▸ Input for this task:
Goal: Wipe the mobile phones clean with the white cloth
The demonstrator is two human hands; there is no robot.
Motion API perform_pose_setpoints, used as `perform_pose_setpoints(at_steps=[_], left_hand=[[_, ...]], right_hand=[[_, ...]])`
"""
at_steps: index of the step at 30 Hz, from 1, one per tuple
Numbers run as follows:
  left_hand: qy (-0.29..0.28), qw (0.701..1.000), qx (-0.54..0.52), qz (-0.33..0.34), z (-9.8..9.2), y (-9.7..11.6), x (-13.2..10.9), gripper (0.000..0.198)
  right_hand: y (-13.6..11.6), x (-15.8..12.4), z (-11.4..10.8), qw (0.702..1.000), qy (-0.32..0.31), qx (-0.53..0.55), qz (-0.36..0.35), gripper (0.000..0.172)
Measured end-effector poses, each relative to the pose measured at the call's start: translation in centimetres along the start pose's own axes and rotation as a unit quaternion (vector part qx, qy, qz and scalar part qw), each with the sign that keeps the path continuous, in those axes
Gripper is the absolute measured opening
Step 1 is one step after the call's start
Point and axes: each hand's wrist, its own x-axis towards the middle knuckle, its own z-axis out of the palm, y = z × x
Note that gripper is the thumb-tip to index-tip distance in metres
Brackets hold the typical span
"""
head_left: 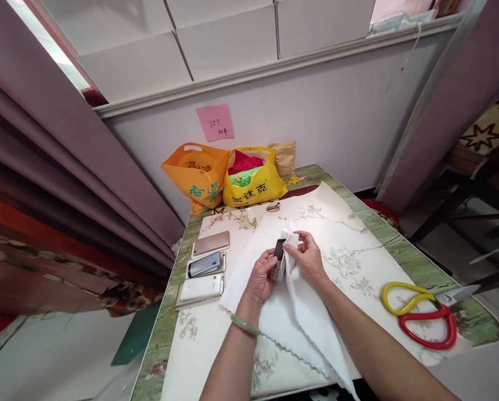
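Observation:
My left hand (263, 275) grips a small keypad mobile phone (278, 262) with a dark screen and pale keys, held upright above the table. A green bangle circles that wrist. In my right hand (310, 257), thumb and fingers pinch a fold of white cloth (293, 323) against the phone's upper right edge. The rest of the cloth hangs down and spreads over the table under both hands. Left of my hands lie several phones: a rose-gold one (211, 243), a blue-grey one (204, 264) on top of another, and a white one (201, 287) also stacked on another.
Large scissors (427, 314) with yellow and red handles lie at the table's right side. An orange bag (197, 172), a yellow bag (253, 184) with coloured contents and a brown packet (283, 157) stand at the back by the wall. A small bottle (252, 217) is nearer.

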Motion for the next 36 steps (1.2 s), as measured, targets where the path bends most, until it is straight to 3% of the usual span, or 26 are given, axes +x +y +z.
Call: perform_pose_setpoints(at_steps=[3,6,14,20,22,25,30,33,36], left_hand=[[0.000,1.000,0.003,0.000,0.0,-0.1,0.1,0.042],[-0.003,1.000,0.002,0.005,0.0,-0.1,0.1,0.040],[-0.004,1.000,-0.003,0.010,-0.2,-0.2,0.1,0.039],[-0.005,1.000,-0.004,0.015,-0.5,-0.4,0.2,0.036],[-0.001,1.000,-0.011,0.023,-0.6,-0.6,0.3,0.035],[0.031,0.998,-0.040,0.040,-0.7,-0.7,0.5,0.032],[0.057,0.995,-0.064,0.054,-1.0,-0.8,0.8,0.032],[0.050,0.995,-0.064,0.058,-1.0,-0.7,0.9,0.033],[0.058,0.995,-0.065,0.053,-1.0,-0.7,0.9,0.034]], right_hand=[[-0.4,-0.2,-0.1,0.997,0.061,-0.034,-0.029,0.059],[-0.6,-0.4,-0.1,0.994,0.081,-0.053,-0.050,0.053],[-1.4,-1.0,0.3,0.975,0.045,-0.079,-0.202,0.015],[-1.3,-0.8,0.1,0.974,0.016,-0.110,-0.197,0.014],[-1.0,-0.7,0.0,0.979,-0.012,-0.106,-0.173,0.015],[-0.7,-0.7,-0.1,0.983,-0.107,-0.065,-0.131,0.018],[-0.9,-1.0,-0.1,0.956,-0.273,-0.030,-0.100,0.020],[-1.2,-1.2,-0.1,0.949,-0.304,-0.021,-0.083,0.021],[-1.2,-1.3,-0.1,0.953,-0.291,-0.020,-0.080,0.024]])
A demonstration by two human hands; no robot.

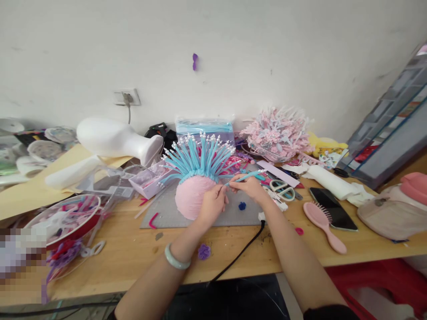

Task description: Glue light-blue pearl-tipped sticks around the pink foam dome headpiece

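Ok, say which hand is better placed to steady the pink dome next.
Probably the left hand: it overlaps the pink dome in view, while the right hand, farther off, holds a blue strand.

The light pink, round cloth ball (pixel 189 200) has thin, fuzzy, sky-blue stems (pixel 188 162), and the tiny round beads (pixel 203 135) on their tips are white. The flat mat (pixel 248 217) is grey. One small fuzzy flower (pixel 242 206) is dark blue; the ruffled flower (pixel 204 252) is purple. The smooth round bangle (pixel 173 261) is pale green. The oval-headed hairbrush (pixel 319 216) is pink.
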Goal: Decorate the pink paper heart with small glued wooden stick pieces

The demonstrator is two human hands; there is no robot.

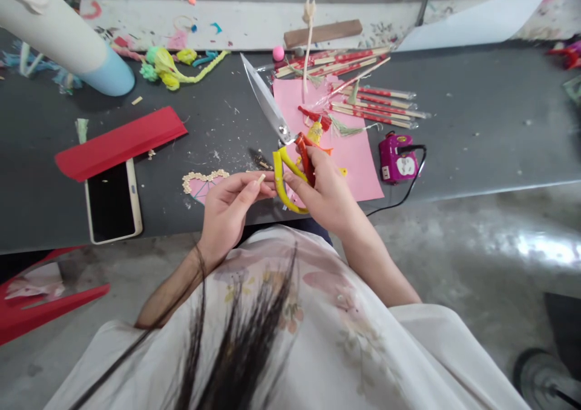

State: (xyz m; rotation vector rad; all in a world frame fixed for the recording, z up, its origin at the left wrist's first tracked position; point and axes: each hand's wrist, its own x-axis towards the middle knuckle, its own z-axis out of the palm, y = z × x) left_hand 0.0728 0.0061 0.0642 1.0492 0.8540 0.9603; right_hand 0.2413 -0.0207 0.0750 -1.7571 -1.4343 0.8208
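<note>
- Right hand (324,192): closed around the yellow handles of a pair of scissors (276,137); fingers curled through and over the loops, the thumb lying on a red part at the pivot. The blades point up and to the left, away from the person, and appear nearly shut.
- Left hand (227,207): thumb and forefinger pressed together on a small pale stick piece (260,179), its tip showing just beside the scissor handles. The other fingers are loosely curled.
- Both hands are held at the near edge of the dark counter (476,125), close together, almost touching.
- Pink paper sheet (358,155): lies flat on the counter directly beyond the right hand, partly covered by it.
- Bundle of red-and-tan sticks (372,104): spread over the far edge of the pink sheet and the counter beside it.
- Heart-shaped piece edged with pale bits (202,183): on the counter just left of the left hand.
- Magenta device with a black cable (399,158): right of the pink sheet.
- Phone (112,201): face up at the near left, a red folded sheet (120,143) overlapping its far end.
- Wooden block (323,33): on the far strip of the counter.
- Yellow and green cord scraps (179,68): far left.
</note>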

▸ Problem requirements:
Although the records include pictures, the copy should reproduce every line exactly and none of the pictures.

▸ Answer section:
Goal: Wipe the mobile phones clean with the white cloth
The demonstrator is two human hands; there is no robot.
Motion API perform_pose_setpoints, used as `perform_pose_setpoints(at_steps=[_], left_hand=[[_, ...]], right_hand=[[_, ...]])`
"""
at_steps: index of the step at 30 Hz, from 1, one per tuple
Numbers run as follows:
  left_hand: qy (-0.29..0.28), qw (0.701..1.000), qx (-0.54..0.52), qz (-0.33..0.34), z (-9.8..9.2), y (-9.7..11.6), x (-13.2..10.9), gripper (0.000..0.198)
  right_hand: y (-13.6..11.6), x (-15.8..12.4), z (-11.4..10.8), qw (0.702..1.000), qy (-0.32..0.31), qx (-0.53..0.55), qz (-0.36..0.35), gripper (0.000..0.172)
Measured end-effector poses, each relative to the pose measured at the call's start: translation in centimetres along the start pose's own axes and rotation as a unit quaternion (vector part qx, qy, qz and scalar part qw), each with the sign that keeps the path continuous, in those axes
Gripper is the absolute measured opening
Step 1 is one step after the call's start
Point and axes: each hand's wrist, its own x-axis towards the middle knuckle, its own z-axis out of the palm, y = z × x
Note that gripper is the thumb-tip to index-tip distance in metres
Brackets hold the typical span
"""
head_left: 
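Observation:
My left hand (263, 275) grips a small keypad mobile phone (278, 262) with a dark screen and pale keys, held upright above the table. A green bangle circles that wrist. In my right hand (310, 257), thumb and fingers pinch a fold of white cloth (293, 323) against the phone's upper right edge. The rest of the cloth hangs down and spreads over the table under both hands. Left of my hands lie several phones: a rose-gold one (211, 243), a blue-grey one (204, 264) on top of another, and a white one (201, 287) also stacked on another.
Large scissors (427, 314) with yellow and red handles lie at the table's right side. An orange bag (197, 172), a yellow bag (253, 184) with coloured contents and a brown packet (283, 157) stand at the back by the wall. A small bottle (252, 217) is nearer.
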
Motion for the next 36 steps (1.2 s), as measured, targets where the path bends most, until it is straight to 3% of the usual span, or 26 are given, axes +x +y +z.
Call: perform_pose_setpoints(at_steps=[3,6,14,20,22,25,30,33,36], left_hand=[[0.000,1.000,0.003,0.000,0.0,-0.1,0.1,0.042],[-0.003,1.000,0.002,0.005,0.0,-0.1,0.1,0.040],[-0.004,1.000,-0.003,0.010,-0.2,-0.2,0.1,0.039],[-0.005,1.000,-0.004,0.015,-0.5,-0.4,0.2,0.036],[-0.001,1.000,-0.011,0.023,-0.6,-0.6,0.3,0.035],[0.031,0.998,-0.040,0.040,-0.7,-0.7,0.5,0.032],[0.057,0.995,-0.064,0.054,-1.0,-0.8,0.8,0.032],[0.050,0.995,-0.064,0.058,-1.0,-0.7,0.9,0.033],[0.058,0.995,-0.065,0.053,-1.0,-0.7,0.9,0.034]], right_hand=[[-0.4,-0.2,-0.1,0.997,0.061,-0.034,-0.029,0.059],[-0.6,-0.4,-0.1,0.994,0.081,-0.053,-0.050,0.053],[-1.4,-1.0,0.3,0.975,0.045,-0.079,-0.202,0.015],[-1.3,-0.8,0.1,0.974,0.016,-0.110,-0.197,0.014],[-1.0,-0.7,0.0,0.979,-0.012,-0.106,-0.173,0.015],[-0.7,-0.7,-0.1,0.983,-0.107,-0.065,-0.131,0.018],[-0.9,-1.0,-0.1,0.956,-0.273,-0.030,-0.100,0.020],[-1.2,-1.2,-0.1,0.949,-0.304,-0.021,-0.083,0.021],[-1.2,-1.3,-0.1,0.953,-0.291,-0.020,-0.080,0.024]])
A demonstration by two human hands; no robot.


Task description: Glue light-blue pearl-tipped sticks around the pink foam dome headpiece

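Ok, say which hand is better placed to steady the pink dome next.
Probably the left hand: it overlaps the pink dome in view, while the right hand, farther off, holds a blue strand.

The light pink, round cloth ball (pixel 189 200) has thin, fuzzy, sky-blue stems (pixel 188 162), and the tiny round beads (pixel 203 135) on their tips are white. The flat mat (pixel 248 217) is grey. One small fuzzy flower (pixel 242 206) is dark blue; the ruffled flower (pixel 204 252) is purple. The smooth round bangle (pixel 173 261) is pale green. The oval-headed hairbrush (pixel 319 216) is pink.
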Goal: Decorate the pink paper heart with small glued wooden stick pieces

The demonstrator is two human hands; there is no robot.


State: (xyz m; rotation vector rad; all in a world frame fixed for the recording, z up, its origin at the left wrist's first tracked position; point and axes: each hand's wrist, its own x-axis towards the middle knuckle, its own z-axis out of the palm, y = z × x) left_hand 0.0728 0.0061 0.0642 1.0492 0.8540 0.9603; right_hand 0.2413 -0.0207 0.0750 -1.7571 -1.4343 0.8208
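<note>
- Right hand (324,192): closed around the yellow handles of a pair of scissors (276,137); fingers curled through and over the loops, the thumb lying on a red part at the pivot. The blades point up and to the left, away from the person, and appear nearly shut.
- Left hand (227,207): thumb and forefinger pressed together on a small pale stick piece (260,179), its tip showing just beside the scissor handles. The other fingers are loosely curled.
- Both hands are held at the near edge of the dark counter (476,125), close together, almost touching.
- Pink paper sheet (358,155): lies flat on the counter directly beyond the right hand, partly covered by it.
- Bundle of red-and-tan sticks (372,104): spread over the far edge of the pink sheet and the counter beside it.
- Heart-shaped piece edged with pale bits (202,183): on the counter just left of the left hand.
- Magenta device with a black cable (399,158): right of the pink sheet.
- Phone (112,201): face up at the near left, a red folded sheet (120,143) overlapping its far end.
- Wooden block (323,33): on the far strip of the counter.
- Yellow and green cord scraps (179,68): far left.
</note>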

Whatever the exercise asked has now been answered.